Full Report
The United Kingdom's National Cyber Security Centre (NCSC-UK) and international partners warned that China-nexus hackers are increasingly using large-scale proxy networks of hijacked consumer devices to evade detection and disguise their malicious activity. [...]
Analysis Summary
# Threat Actor: China-Nexus Threat Actors (specifically Flax Typhoon & Volt Typhoon)
## Attribution & Identity
* **Identification:** Chinese state-sponsored threat actors.
* **Known Aliases:**
* **Flax Typhoon** (RedJuliett, Ethane).
* **Volt Typhoon** (Vanguard Panda, BRONZE SILHOUETTE).
* **Associated Entities:** Integrity Technology Group (a Chinese company sanctioned in January 2025 for links to Flax Typhoon).
## Activity Summary
According to the joint advisory from NCSC-UK and international partners (2024–2026 timeframe), Chinese threat actors have shifted from individually procured infrastructure to using large-scale botnets of compromised consumer devices.
* **Raptor Train:** A massive botnet linked to Flax Typhoon that infected over 260,000 devices by 2024.
* **KV-Botnet:** A network utilized by Volt Typhoon, disrupted by the FBI in early 2024, with subsequent attempts by the actor to revive the infrastructure in late 2024.
## Tactics, Techniques & Procedures
* **Proxy Chaining:** Routing malicious traffic through multiple intermediate nodes of compromised consumer devices to disguise the origin of the attack.
* **Geographic Evasion:** Using exit nodes located near the intended target to bypass geo-fencing and anomaly detection.
* **Exploitation of EoL (End-of-Life) Gear:** Targeting devices that no longer receive security patches.
* **Living off the Land:** Using covert networks to blend in with legitimate residential traffic.
* **Infrastructure Shifting:** Continuously updating and adding new nodes to covert networks to render static IP blocking ineffective.
## Targeting
* **Sectors:** Military, Government, Higher Education, Telecommunications, Defense Industrial Base (DIB), and IT sectors.
* **Geography:** Primarily United Kingdom, United States, Taiwan, Australia, Canada, Germany, Japan, Netherlands, New Zealand, Spain, and Sweden.
* **Victims:** Large-scale focus on critical infrastructure and government entities; indirect victims include owners of SOHO/IoT devices.
## Tools & Infrastructure
* **Botnets:**
* Raptor Train
* KV-Botnet
* **Compromised Devices:**
* Small Office Home Office (SOHO) routers (specific mention of Cisco and Netgear).

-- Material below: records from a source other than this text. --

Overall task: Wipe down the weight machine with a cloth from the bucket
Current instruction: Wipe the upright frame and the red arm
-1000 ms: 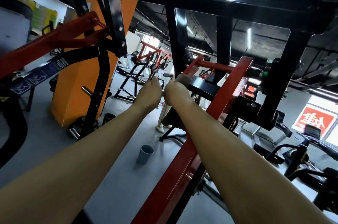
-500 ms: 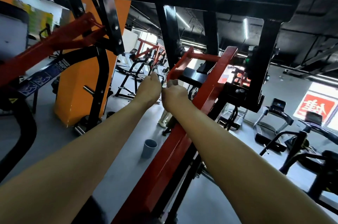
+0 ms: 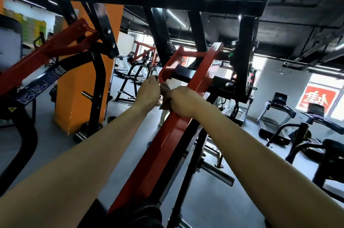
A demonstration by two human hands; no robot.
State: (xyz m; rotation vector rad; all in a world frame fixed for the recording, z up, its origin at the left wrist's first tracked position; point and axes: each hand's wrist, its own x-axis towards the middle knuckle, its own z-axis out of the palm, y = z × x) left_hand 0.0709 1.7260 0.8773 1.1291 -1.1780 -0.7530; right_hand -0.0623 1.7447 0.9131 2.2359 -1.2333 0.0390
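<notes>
The cloth [image 3: 164, 100], dark and bunched, is held against the upper part of the red arm [image 3: 163, 145] of the machine [image 3: 245, 45], between the two hands. The right hand [image 3: 183, 101] is curled over it, with the fingers wrapped round the cloth and the arm's edge together. The left hand [image 3: 148, 91] is seen from the back, just left of the cloth and touching it. Its fingers are folded away beyond the knuckles, so whether they pinch the cloth or the handle cannot be told.

Just beyond the fingers a red handle [image 3: 168, 67] bends up and round, and a black bracket [image 3: 186, 75] crosses behind it. Above the fingers a black crossbeam [image 3: 158, 1] spans the view, with black uprights dropping from it. Well left of the fingers an orange pillar [image 3: 83, 82] stands, and a second red arm [image 3: 46, 54] slants in front of it. Below and right of the fingers a steel peg [image 3: 216, 174] juts from the machine. Far to the right, treadmills [image 3: 275, 116] are set before a window bearing a red sign [image 3: 320, 99].

Most of the cloth is covered by the right hand, and only a crumpled edge is shown. Pale trouser legs [image 3: 163, 117] are glimpsed under the cloth, but the rest of that person is hidden behind the hands and the red arm. The label [image 3: 44, 78] on the black bar at the left is too blurred to be read. Both forearms are cut off at the lower edge.
</notes>
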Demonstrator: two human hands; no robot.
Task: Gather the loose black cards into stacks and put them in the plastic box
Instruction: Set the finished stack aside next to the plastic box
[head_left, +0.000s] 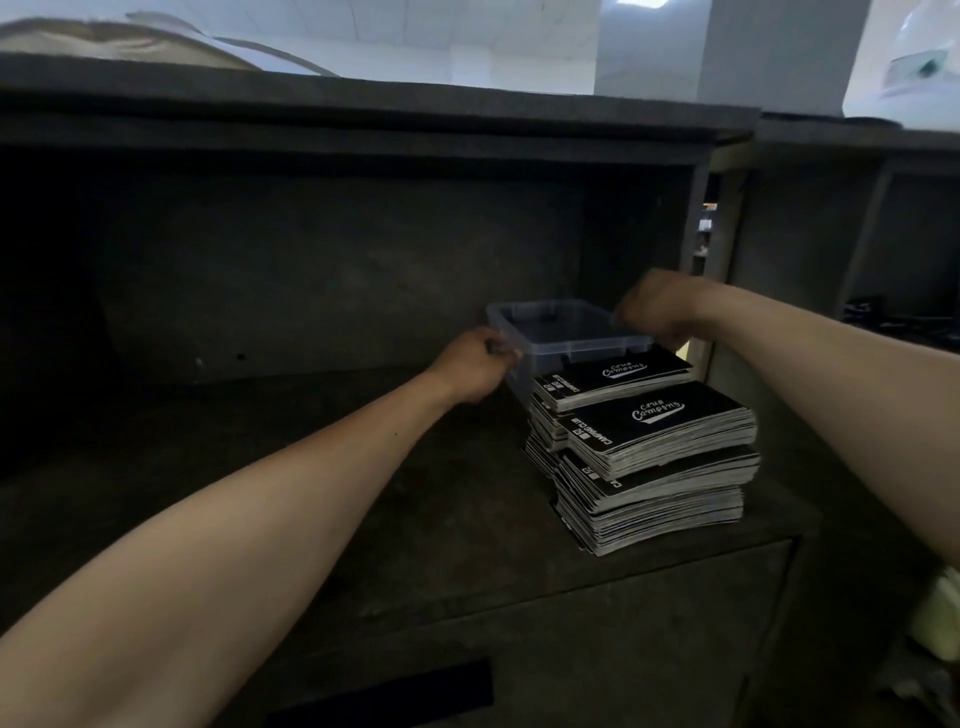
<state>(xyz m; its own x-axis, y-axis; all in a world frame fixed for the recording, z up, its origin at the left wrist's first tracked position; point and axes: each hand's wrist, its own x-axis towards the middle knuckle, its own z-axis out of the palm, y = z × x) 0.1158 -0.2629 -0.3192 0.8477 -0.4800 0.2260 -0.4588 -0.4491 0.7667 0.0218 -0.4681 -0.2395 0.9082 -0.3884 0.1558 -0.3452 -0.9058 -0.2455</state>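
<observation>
Plastic box (569, 332) gripped at opposite rims, left hand (475, 371), right hand (657, 312), arms outstretched

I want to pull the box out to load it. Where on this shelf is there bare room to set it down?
Free: the dark shelf surface left of the left hand and the card stacks. Crowded: the right end, where the stacks sit against the plastic box, with the right hand at its far rim.

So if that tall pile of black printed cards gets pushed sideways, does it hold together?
Probably not. The tall pile of black printed cards already sits in offset, fanned layers, so a push would likely shear it. The cards look glossy, so probably slippery. Lifted whole, it's likely heavy.
</observation>
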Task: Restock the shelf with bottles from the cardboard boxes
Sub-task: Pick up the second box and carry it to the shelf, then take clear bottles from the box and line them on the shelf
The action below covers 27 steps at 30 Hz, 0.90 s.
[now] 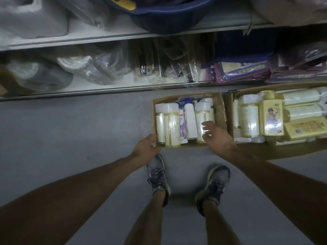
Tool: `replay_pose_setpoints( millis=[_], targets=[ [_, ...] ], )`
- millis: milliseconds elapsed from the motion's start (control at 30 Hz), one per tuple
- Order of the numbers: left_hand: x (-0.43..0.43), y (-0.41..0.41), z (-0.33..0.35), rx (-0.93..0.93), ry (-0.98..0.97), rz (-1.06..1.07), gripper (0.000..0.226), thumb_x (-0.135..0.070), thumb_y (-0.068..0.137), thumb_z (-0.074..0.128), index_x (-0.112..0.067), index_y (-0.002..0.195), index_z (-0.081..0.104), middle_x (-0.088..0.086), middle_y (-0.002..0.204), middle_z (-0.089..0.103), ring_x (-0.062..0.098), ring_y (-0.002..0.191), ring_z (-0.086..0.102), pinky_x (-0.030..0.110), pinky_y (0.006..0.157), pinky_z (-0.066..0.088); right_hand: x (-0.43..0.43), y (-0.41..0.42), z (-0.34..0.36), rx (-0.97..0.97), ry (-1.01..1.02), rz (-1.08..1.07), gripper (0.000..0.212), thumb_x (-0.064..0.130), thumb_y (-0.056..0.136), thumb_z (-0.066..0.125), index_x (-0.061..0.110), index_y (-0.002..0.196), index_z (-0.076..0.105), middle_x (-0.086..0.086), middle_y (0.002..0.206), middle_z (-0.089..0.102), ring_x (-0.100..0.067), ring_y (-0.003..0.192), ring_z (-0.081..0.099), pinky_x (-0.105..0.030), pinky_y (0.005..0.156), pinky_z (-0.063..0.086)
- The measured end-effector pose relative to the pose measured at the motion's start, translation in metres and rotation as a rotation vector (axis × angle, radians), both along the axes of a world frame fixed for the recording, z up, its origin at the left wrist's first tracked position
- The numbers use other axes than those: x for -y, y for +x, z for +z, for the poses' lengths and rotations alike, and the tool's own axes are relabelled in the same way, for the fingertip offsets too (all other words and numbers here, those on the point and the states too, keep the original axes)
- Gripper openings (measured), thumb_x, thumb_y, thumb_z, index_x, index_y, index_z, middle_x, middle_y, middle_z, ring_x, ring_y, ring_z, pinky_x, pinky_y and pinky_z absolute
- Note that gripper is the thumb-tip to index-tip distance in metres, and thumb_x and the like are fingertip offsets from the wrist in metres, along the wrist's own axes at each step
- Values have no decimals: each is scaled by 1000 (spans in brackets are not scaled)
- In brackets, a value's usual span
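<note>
A small cardboard box (219, 110) sits on the grey floor below the shelf, packed with several bottles lying side by side: yellowish ones with white caps (170, 128) and a plain white one (190, 121). My left hand (145, 147) grips the box's near left corner. My right hand (216, 136) reaches over the near right corner, its fingers spread above a yellowish bottle (200, 121) at the box's right side. A larger cardboard box (230, 110) stands just to the right, filled with more yellow and white bottles (271, 119).
The lowest shelf (106, 89) runs across the top, crowded with plastic-wrapped goods and purple packets (247, 71). A higher shelf holds a dark blue basin (168, 18). My two shoes (158, 177) stand on the floor right behind the small box.
</note>
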<state>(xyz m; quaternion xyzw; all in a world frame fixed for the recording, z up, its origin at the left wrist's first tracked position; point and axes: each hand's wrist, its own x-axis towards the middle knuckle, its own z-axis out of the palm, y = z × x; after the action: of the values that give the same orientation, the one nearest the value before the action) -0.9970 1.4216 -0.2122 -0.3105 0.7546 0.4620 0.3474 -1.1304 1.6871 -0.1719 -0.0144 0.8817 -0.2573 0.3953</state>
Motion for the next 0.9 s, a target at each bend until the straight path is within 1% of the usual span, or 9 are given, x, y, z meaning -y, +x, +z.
replay_pose_setpoints(
  millis=[67,133,233,333,400,467,567,700,900],
  targets=[
    [-4,-2,-6,-15,-12,-5,48,-30,99,72,-26,144,56,-9,130,59,15,114,61,23,86,48,6,-2,-14,27,-81,-54,50,13,98,72,21,146,57,-5,134,69,-25,120,68,-46,108,54],
    [-9,-7,-15,-21,-21,-18,46,-31,99,72,-23,142,57,-10,128,61,16,114,63,23,85,51,13,-7,-28,60,-129,-98,55,16,95,78,24,145,56,-2,133,68,-22,121,66,-44,108,54],
    [-18,-19,-35,-13,-12,30,58,-32,99,74,-18,151,52,1,146,61,24,130,62,39,108,54,26,-19,-52,89,-180,-123,58,17,94,79,24,147,56,-1,135,66,-23,123,64,-46,110,53],
    [-30,-32,-58,-8,-39,56,74,-34,97,77,-14,159,42,10,158,52,28,140,55,44,115,48,38,-29,-77,94,-216,-117,57,19,95,78,24,147,56,0,132,65,-23,121,64,-47,110,52],
    [-39,-40,-74,-18,-55,90,80,-35,95,80,-13,159,39,12,157,50,26,136,54,40,111,50,44,-32,-92,89,-208,-88,54,22,96,74,26,146,55,3,131,65,-21,118,64,-45,109,53],
    [-47,-48,-89,-15,-61,132,77,-35,93,82,-14,154,41,11,151,55,23,125,58,38,98,55,49,-33,-107,101,-206,-72,54,23,97,73,26,148,53,3,134,64,-21,118,65,-44,108,53],
    [-59,-54,-110,13,-132,155,75,-35,89,86,-13,147,45,12,146,57,30,128,61,49,102,58,54,-31,-126,126,-193,-65,54,23,100,70,25,151,50,-1,140,62,-20,120,63,-36,104,53],
    [-70,-58,-125,37,-259,142,90,-46,86,86,-14,154,36,14,149,46,33,134,54,47,106,53,53,-29,-143,112,-169,-14,50,26,104,63,25,152,49,0,139,64,-17,116,59,-27,95,44],
    [-70,-66,-124,5,-234,187,88,-39,83,90,-13,149,38,13,143,52,32,128,58,51,104,56,51,-33,-155,120,-184,-33,48,28,105,62,25,151,48,-1,138,63,-18,115,59,-35,101,51]
  ],
)
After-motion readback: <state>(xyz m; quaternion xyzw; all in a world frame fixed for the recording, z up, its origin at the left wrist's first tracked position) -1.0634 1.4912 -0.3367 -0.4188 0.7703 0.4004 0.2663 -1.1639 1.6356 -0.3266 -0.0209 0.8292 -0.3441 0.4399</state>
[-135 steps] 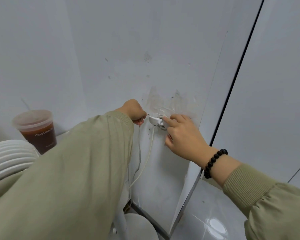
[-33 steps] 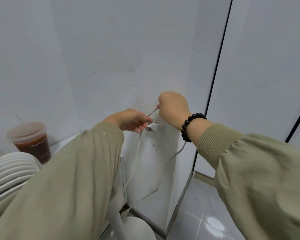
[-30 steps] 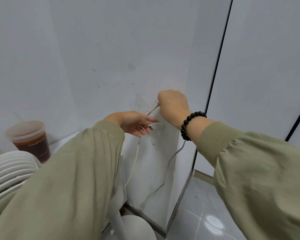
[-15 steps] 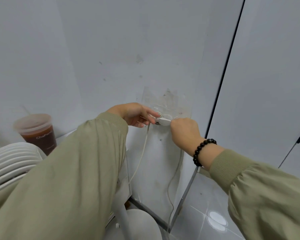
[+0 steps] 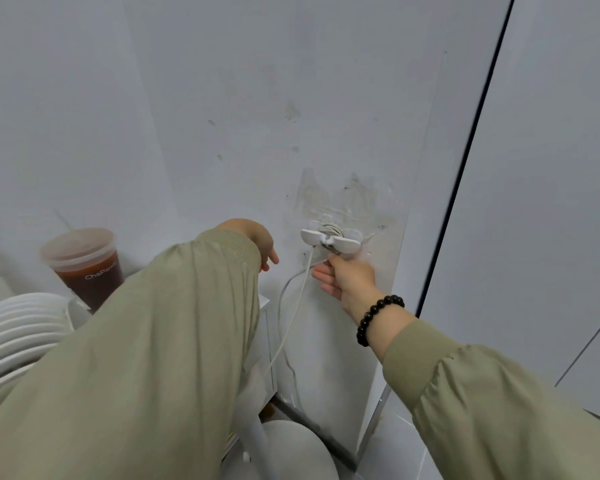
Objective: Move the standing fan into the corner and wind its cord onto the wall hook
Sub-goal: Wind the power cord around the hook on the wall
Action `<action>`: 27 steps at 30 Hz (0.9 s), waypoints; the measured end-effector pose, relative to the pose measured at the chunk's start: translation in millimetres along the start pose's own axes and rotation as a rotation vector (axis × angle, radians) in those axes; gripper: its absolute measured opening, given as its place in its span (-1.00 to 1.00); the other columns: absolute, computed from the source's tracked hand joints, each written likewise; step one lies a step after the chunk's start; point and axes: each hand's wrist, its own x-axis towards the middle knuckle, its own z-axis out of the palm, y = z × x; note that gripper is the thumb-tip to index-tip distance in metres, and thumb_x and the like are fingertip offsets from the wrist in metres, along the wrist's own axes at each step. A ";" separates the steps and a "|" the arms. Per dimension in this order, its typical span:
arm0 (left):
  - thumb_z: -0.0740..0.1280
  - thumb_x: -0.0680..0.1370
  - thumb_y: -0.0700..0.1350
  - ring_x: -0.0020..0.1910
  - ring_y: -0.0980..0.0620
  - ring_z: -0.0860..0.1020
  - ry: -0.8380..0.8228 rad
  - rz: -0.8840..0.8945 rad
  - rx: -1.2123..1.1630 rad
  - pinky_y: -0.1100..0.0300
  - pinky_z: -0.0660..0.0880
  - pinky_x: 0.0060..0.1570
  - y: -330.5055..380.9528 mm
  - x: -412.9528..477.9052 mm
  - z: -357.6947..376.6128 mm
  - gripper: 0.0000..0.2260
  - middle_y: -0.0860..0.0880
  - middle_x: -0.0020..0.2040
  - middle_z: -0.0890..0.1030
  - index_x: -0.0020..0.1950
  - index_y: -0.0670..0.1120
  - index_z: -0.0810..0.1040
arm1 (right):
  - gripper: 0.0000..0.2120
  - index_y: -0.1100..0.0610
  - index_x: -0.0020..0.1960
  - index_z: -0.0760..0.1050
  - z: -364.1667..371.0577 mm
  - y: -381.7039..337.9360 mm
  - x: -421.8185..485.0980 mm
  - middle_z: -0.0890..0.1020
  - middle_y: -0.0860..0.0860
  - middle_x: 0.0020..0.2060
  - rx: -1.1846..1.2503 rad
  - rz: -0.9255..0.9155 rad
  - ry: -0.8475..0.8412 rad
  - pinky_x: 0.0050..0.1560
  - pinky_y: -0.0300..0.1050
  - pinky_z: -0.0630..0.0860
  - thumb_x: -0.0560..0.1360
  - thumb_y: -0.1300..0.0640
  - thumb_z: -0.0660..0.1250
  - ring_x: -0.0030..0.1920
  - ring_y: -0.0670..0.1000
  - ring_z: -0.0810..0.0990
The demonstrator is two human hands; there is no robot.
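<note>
A white wall hook (image 5: pixel 329 240) is stuck on the grey wall, with several turns of white cord wound behind its wings. My right hand (image 5: pixel 349 278) is just below the hook and pinches the cord (image 5: pixel 293 310), which loops down the wall toward the fan. My left hand (image 5: pixel 257 242) hovers left of the hook, fingers relaxed, touching nothing. The white fan stands in the corner below me: its grille (image 5: pixel 13 327) is at the left edge, its pole (image 5: pixel 258 441) and round base (image 5: pixel 297 448) at the bottom.
A plastic cup of dark tea (image 5: pixel 84 265) stands on a white cabinet top by the left wall. A black seam (image 5: pixel 465 161) runs down the right wall panels. Glossy floor tiles (image 5: pixel 392 452) show at the bottom right.
My right hand has dropped from beside the hook to just under it, carrying the cord down. My left hand has let go of the hook and drawn back to the left.
</note>
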 end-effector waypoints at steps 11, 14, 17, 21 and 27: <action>-0.08 0.62 -0.37 0.47 -0.04 0.25 -0.214 0.088 0.290 0.16 0.33 0.15 8.8 -8.7 12.0 -0.47 -0.12 0.51 0.22 0.53 0.04 0.11 | -0.77 0.17 -0.12 0.43 -3.3 -4.5 0.6 0.57 0.15 0.19 0.303 0.232 -0.295 0.22 -0.05 0.42 0.62 0.08 0.14 0.30 0.11 0.50; 0.00 0.62 -0.34 0.43 -0.03 0.31 -0.215 0.096 0.303 0.18 0.36 0.09 10.5 -9.5 12.5 -0.54 -0.08 0.48 0.28 0.47 0.01 0.26 | -0.74 0.18 -0.13 0.45 -4.8 -8.5 -0.1 0.55 0.16 0.22 0.270 0.232 -0.324 0.28 -0.04 0.39 0.63 0.08 0.11 0.31 0.11 0.49; 0.14 0.61 -0.28 0.24 0.00 0.46 -0.118 0.113 0.240 0.22 0.44 -0.12 6.0 -7.1 8.8 -0.71 -0.09 0.34 0.46 0.30 -0.14 0.46 | -0.73 0.18 -0.11 0.45 -7.3 -11.6 0.6 0.51 0.16 0.28 0.234 0.221 -0.343 0.27 -0.05 0.38 0.64 0.09 0.09 0.33 0.10 0.47; 0.21 0.57 -0.27 -0.14 -0.10 0.57 -0.013 0.118 0.024 0.16 0.50 -0.18 -2.6 5.5 6.3 -0.92 -0.16 -0.14 0.65 -0.07 -0.19 0.48 | -0.77 0.19 -0.07 0.45 -12.2 -13.2 3.2 0.55 0.13 0.20 0.215 0.213 -0.359 0.20 -0.06 0.39 0.64 0.13 0.09 0.26 0.07 0.51; 0.17 0.56 -0.30 -0.33 -0.12 0.56 0.235 0.249 -0.136 -0.02 0.58 -0.04 4.5 7.1 5.9 -0.85 -0.18 -0.31 0.59 -0.03 -0.29 0.53 | -0.79 0.25 -0.24 0.55 -25.5 -18.5 -13.1 0.68 0.11 -0.26 -0.744 -0.222 -0.191 -0.22 -0.14 0.56 0.48 0.19 0.23 -0.31 0.04 0.66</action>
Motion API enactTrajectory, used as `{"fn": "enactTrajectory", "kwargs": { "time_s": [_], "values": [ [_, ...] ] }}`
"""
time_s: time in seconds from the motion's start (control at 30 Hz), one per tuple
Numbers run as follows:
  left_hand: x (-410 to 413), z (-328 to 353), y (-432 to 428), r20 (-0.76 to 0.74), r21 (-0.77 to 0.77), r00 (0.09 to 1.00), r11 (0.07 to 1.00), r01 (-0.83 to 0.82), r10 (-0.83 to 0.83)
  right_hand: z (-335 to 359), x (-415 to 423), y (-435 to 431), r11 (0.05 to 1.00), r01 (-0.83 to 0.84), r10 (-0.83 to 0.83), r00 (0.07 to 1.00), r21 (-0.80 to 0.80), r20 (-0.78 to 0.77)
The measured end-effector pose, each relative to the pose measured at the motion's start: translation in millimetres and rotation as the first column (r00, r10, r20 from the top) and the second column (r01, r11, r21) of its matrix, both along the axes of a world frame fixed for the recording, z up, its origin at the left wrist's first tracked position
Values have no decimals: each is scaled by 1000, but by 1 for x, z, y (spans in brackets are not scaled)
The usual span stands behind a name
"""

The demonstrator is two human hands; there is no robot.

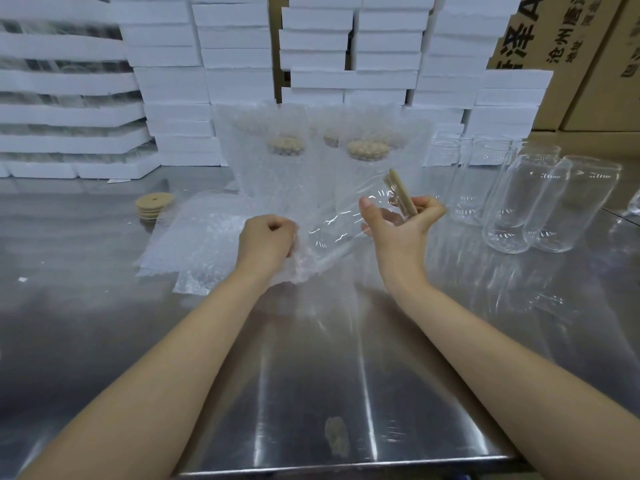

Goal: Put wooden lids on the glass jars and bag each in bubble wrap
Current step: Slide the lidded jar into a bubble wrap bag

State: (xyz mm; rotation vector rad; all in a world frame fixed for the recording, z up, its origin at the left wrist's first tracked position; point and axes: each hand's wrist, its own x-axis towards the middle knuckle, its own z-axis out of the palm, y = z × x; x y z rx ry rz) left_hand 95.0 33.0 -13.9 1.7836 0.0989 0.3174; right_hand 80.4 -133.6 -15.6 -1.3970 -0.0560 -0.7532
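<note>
Right hand curled round lidded jar; jar tilted above table, wooden lid at upper end, base meeting bubble bag. Left hand clenched on bag edge. Bare jars at right.

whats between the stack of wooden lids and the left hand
Head view: a pile of flat bubble wrap bags on the steel table fills that stretch, reaching from beside the stack of wooden lids to the left hand.
</note>
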Motion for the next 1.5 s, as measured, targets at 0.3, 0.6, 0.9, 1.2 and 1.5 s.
{"fn": "enactTrajectory", "kwargs": {
  "time_s": [0.3, 0.6, 0.9, 1.2, 1.5],
  "values": [
    [-24, 14, -11, 464, 650, 796, 760, -8, -388, 8, -1, -3, 972, 100, -87, 994, 214, -70],
    [-22, 12, -10, 562, 826, 643, 396, -401, -520, -3, -13, 22, 935, -26, 130, 953, 355, -273],
    [-28, 19, -21, 469, 873, 719, 394, -289, -513, 8, -3, 5, 866, 7, 136, 959, 500, -250],
    [-29, 17, -10, 550, 823, 735, 404, -399, -396, 4, -9, 4, 865, -141, 269, 940, 482, -209],
    [-33, 11, -21, 483, 876, 764, 246, -415, -428, -3, -20, 23, 912, -175, 303, 898, 372, -320]
  ]
}}
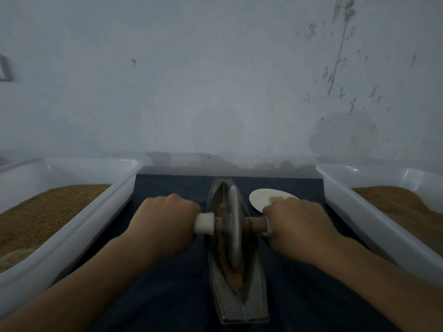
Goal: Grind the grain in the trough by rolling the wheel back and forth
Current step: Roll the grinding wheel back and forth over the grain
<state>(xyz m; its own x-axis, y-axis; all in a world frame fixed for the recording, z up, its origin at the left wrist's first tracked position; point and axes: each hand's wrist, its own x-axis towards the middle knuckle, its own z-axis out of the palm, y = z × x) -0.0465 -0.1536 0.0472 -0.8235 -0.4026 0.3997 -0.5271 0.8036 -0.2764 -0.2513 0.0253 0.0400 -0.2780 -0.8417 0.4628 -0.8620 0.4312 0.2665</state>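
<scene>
head view shows a boat-shaped grey metal trough (237, 305) lying lengthwise on the dark blue cloth (172, 295) that covers the counter, with brown grain (233, 279) strewn along its groove. a pale disc wheel (233, 226) stands upright in the groove, about midway. the left hand (165, 221) and right hand (294, 226) each curl tight round one end of its axle (257, 224). the left tub (96, 231) and right tub (359, 219), both white, hold grain. a small white dish (261, 198) lies just right of the trough. a stained pale wall (215, 92) rises behind.
</scene>
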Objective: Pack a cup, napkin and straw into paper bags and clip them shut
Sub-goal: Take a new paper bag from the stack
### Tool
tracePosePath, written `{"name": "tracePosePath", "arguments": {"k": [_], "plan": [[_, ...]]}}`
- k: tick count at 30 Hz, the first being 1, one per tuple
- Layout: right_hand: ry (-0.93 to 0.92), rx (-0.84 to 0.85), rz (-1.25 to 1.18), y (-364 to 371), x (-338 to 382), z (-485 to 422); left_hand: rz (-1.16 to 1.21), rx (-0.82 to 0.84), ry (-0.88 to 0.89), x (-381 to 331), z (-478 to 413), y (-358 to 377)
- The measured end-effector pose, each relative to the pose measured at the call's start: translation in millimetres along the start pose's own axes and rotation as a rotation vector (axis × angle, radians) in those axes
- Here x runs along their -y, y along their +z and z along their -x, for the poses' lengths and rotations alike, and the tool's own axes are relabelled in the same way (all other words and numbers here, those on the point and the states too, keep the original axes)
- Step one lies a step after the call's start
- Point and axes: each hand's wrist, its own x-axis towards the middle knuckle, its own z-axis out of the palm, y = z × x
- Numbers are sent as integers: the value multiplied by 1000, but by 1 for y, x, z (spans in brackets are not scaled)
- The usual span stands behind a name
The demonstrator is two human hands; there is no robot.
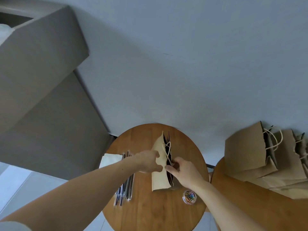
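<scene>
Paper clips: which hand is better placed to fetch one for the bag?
Probably the right hand: the clip jar sits just beside its wrist, while the left hand grips the bag on the far side.

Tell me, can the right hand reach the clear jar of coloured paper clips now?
Probably yes: the clear jar of coloured paper clips stands near the right hand, nothing between them, though that hand must release the brown paper bag.
</scene>
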Motion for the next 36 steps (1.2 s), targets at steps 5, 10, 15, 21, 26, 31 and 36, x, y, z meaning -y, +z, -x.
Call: {"name": "tracePosePath", "arguments": {"k": [5, 10, 15, 21, 26, 31, 36], "plan": [[10, -13, -37, -4, -13, 3, 21, -9, 22, -13, -9, 5], [84, -71, -29, -3, -15, 1, -91, -142, -125, -28, -15, 20], [161, -173, 183, -2, -2, -13, 11, -196, -262, -33, -20, 32], [246, -177, 342, -15, -14, -11, -32, -284, -387, -7, -14, 16], [313, -220, 359, -31, -34, 2, -15, -284, -514, 48, 6, -8], [229, -152, 321, -7, -12, 4, 101, -245, -409, 39, 5, 8], [201, -36, 285, -1, -8, 7, 196, 38, -319, 42, 0, 8]]}}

* Internet of Things (IoT) devices.
* IP Cameras and Digital Video Recorders (DVRs).
* Network-Attached Storage (NAS) equipment.
* **Infrastructure Management:** Use of covert networks created by private firms (e.g., Integrity Technology Group) for state-sponsored operations.
## Implications
The scale of these "covert networks" represents a strategic pivot in Chinese cyber operations. By highjacking hundreds of thousands of residential devices, threat actors can conduct high-volume reconnaissance and exploitation while remaining nearly invisible to traditional network defenses. This complicates attribution and makes reactive blocking (via IP blacklists) essentially obsolete.
## Mitigations
* **Identity Management:** Implement robust Multi-Factor Authentication (MFA).
* **Network Visibility:** Map all network edge devices and perform regular audits.
* **Zero Trust Architecture:** Implement zero-trust controls and machine certificate verification to ensure only authorized devices access resources.
* **Access Control:** Utilize IP allowlists (where possible) rather than rely solely on denylists.
* **Intelligence Integration:** Leverage dynamic threat feeds that provide real-time indicators of known covert network nodes.
* **Lifecycle Management:** Replace End-of-Life (EoL) equipment that no longer receives security updates.